■ Problem statement: From the data below, return all lines holding the string "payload".
Content starts
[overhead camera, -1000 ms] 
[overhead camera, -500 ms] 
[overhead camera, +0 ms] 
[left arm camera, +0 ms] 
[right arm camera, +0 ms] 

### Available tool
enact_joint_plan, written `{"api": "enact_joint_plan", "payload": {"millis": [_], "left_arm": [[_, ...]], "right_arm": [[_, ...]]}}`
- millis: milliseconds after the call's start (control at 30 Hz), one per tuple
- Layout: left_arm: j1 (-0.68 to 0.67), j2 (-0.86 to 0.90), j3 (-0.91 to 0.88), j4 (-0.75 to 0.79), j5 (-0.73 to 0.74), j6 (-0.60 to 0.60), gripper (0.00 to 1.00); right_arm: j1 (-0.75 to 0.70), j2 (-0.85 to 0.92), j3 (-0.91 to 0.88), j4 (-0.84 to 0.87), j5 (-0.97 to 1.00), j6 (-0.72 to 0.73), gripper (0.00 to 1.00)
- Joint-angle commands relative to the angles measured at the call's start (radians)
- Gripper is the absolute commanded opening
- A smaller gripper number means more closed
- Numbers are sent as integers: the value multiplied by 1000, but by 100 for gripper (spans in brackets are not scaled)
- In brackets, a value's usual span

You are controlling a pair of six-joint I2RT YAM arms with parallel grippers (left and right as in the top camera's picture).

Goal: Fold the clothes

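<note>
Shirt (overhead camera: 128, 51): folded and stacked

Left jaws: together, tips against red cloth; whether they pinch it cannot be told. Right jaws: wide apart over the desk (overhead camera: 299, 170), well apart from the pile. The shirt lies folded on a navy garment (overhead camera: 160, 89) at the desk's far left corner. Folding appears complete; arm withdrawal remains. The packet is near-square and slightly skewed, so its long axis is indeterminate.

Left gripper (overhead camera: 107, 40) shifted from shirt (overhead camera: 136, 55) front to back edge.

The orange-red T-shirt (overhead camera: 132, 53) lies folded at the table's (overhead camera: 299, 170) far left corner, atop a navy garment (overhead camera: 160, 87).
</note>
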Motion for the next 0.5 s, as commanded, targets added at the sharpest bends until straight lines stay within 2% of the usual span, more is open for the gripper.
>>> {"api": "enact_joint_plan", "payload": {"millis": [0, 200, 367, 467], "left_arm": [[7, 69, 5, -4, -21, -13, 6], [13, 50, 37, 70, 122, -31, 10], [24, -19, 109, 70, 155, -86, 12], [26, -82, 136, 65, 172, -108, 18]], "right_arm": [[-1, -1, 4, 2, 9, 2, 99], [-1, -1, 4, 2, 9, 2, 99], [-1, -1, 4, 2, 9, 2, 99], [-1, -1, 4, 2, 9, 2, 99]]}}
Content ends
■ Written solution:
enact_joint_plan, written `{"api": "enact_joint_plan", "payload": {"millis": [_], "left_arm": [[_, ...]], "right_arm": [[_, ...]]}}`
>>> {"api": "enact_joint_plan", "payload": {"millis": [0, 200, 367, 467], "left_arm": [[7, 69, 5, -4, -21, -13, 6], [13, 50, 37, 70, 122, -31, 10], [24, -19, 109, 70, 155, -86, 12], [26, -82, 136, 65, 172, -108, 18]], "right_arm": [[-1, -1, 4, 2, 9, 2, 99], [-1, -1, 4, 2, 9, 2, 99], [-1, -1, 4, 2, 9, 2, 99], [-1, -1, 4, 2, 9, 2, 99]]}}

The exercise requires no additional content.